To some extent the trend is also a reaction to the claustrophobia of lockdown, a period in which one in eight households had no access to a garden, according to data from Ordnance Survey and Natural England.

In May, a survey from Savills, another estate agent, found that four in ten people now find a village location more appealing than before. The vast majority of younger home buyers, meanwhile, said they crave more outdoor space.

With talk of an impending second wave this winter, people are gearing up for another lockdown, but this time they want to be prepared and house-ready for it. 

While the premium placed on green space is growing, upsizing tenants have typically stuck to the outskirts of cities they know rather than leaving altogether, explains Beveridge. With many people experiencing, or expecting, several days of office work per week (even after the pandemic), proximity to the city is still required. 

In the capital – where rental prices were the highest in Europe last year – 63 per cent of upsizing renters moved to cheaper and greener locations just outside the capital, Hamptons’ data shows. 

London was the only UK region where upsizing meant saving money. Londoners looking for more space spent £86 pcm less, on average, despite gaining at least one extra bedroom. Meanwhile, in the rest of the UK the average upsizing renter paid 23 per cent more, or £149 a month more in rent. 

 

In other words, it has never been cheaper to rent more room in London. Falling rents in the capital continue to be driven by rising stock levels – London remains the only region of the country where there are more homes to rent than at the same time last year.

The factors pushing up rental stock in London are mostly confined to the inner City.  “As an international market, London is heavily reliant on overseas tenants who typically arrive either as part of a corporate relocation or as students.

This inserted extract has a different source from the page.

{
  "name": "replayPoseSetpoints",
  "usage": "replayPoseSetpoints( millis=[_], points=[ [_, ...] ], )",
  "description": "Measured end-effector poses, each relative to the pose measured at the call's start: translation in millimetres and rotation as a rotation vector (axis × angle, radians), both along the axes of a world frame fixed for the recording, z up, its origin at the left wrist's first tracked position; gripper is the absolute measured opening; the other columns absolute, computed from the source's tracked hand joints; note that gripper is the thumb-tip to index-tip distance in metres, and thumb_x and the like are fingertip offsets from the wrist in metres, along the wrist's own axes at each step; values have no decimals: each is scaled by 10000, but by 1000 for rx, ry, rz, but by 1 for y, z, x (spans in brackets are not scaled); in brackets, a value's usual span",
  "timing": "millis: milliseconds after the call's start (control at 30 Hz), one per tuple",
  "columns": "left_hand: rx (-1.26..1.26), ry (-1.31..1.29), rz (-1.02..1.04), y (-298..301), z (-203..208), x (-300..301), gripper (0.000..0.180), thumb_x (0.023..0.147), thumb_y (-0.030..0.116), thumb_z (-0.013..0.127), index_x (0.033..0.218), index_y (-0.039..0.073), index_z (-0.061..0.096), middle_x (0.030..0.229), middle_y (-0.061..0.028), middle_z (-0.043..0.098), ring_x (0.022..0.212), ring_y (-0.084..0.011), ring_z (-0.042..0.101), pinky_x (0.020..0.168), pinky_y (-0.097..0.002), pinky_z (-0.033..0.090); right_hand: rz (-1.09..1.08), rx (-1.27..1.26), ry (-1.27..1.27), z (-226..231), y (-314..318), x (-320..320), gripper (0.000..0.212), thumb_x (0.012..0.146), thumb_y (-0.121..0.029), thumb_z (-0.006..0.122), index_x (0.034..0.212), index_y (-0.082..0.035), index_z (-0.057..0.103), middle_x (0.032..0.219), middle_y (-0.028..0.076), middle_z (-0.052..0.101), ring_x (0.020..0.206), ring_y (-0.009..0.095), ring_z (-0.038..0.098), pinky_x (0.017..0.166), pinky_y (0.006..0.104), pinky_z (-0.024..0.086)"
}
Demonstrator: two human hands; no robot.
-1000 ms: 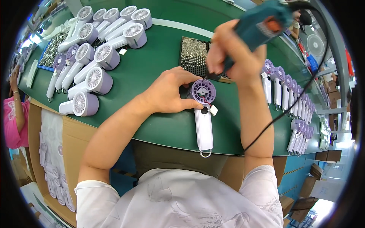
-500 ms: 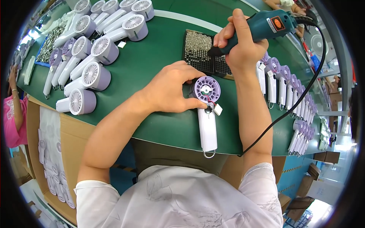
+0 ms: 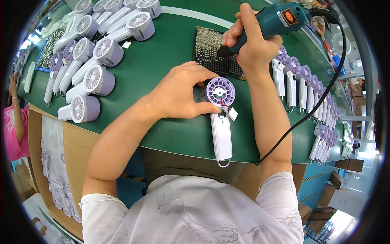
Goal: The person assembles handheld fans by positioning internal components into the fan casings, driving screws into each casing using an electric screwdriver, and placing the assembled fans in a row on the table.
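Note:
Between the thumb and fingers of my left hand (image 3: pixel 178 93) is a handheld fan (image 3: pixel 221 132). It lies on the green bench with its round purple head open, showing red wires and a small white connector. A metal loop sticks out at the foot of its white handle. My right hand (image 3: pixel 258 51) is wrapped round a teal electric screwdriver (image 3: pixel 278 22), whose dark nose points down and left. That nose is over the black screw tray (image 3: pixel 211 65), a perforated tray filled with small silvery screws at its far end. The screwdriver's tip is hard to make out against the tray.
Closed fans (image 3: pixel 87 109) are grouped at the left, by a blue bin of metal parts (image 3: pixel 50 51). Open fans (image 3: pixel 291 87) stand in rows at the right. A black cord (image 3: pixel 308 116) hangs beside my right forearm. An open carton (image 3: pixel 83 144) sits below the bench's left edge.
The view has shifted slightly. My left hand keeps hold of the fan, and my right hand keeps the screwdriver over the tray with almost no movement.

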State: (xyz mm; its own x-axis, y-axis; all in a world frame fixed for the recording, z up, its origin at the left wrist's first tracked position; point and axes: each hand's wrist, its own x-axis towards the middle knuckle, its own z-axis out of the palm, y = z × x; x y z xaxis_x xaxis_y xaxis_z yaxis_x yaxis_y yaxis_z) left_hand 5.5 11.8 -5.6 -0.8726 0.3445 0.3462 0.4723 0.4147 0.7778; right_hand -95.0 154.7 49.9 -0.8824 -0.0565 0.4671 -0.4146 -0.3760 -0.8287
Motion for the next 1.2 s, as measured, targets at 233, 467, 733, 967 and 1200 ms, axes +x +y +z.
replayPoseSetpoints(
  millis=[233, 467, 733, 967, 1200],
  points=[
    [-11, 8, 1, 0, 0, -1, 576, 630, 312, 909, 1086, 20, 714, 913, -116, 697, 862, -273, 635, 776, -372, 533, 9, 59, 24, -5, 2, -3, 184, 952, -116, 678, 828, -13, 588, 570, 76, 572, 412, 166, 547, 404, 295, 461],
    [-25, -10, 10, 1, 1, -1, 574, 632, 317, 910, 1088, 28, 715, 908, -111, 696, 857, -266, 635, 781, -364, 537, 40, 199, 190, -10, 2, -4, 152, 931, -77, 693, 840, 19, 619, 588, 81, 593, 447, 162, 571, 453, 327, 509],
    [-38, 9, 19, -8, 5, 0, 552, 613, 317, 921, 1048, 38, 726, 872, -91, 686, 838, -251, 632, 771, -362, 530, 40, 49, 181, -2, 12, -1, 98, 943, -47, 653, 905, 33, 614, 600, 92, 583, 440, 181, 557, 452, 358, 510],
    [-61, 52, 55, -21, 3, -5, 623, 564, 345, 946, 1044, 23, 714, 863, -56, 662, 724, -157, 577, 593, -278, 425, 453, -39, 226, 31, 52, 2, 292, 1050, -236, 420, 959, -34, 609, 639, 28, 490, 446, 152, 446, 479, 337, 434],
    [-57, -13, 59, -19, 9, -5, 592, 578, 327, 947, 1010, -2, 712, 876, -120, 681, 801, -246, 633, 759, -352, 530, 839, 51, 266, 38, 58, 8, 286, 1064, -225, 348, 1066, -31, 558, 680, 31, 493, 434, 121, 433, 460, 304, 435]
  ],
)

Both of these groups have significantly diminished in size since late March,” says Beveridge.

 

[Read more: The home-working revolution: New normal, old divides?]

“Additionally a slump in overseas tourists, many of whom stay in short lets, has seen landlords quit the short let market in droves and look for a longer term tenant,” she adds. 

The central London market has pivoted from being international to almost exclusively domestic. This happened within just a few months, impacting rents and stock levels. In London, the outsized commercial hub of the UK, significantly more people upsized than any other city, Hampton’s data indicates. In terms of regions, the south-east saw the most movement, followed by the north-west, home to economic hubs Manchester and Liverpool. 

 

This trend reflects UK regional economic inequalities made worse by the pandemic. Not all professionals and locations have been equally affected by the move to home-working.

For many – if not most – people, Covid-19 has squeezed incomes and savings. This largely explains why demand from new tenants also remains below last year’s levels across most of the country, says Beveridge. “Those choosing to move and take on higher rents are less likely to have been affected by the economic crisis.” 

The extent to which homebuyers and renters will continue to flee the inner city remains to be seen. But with every move the permanence of home-working is reinforced. Structural changes are underway. For city centres now made ghost towns, this does not bode well.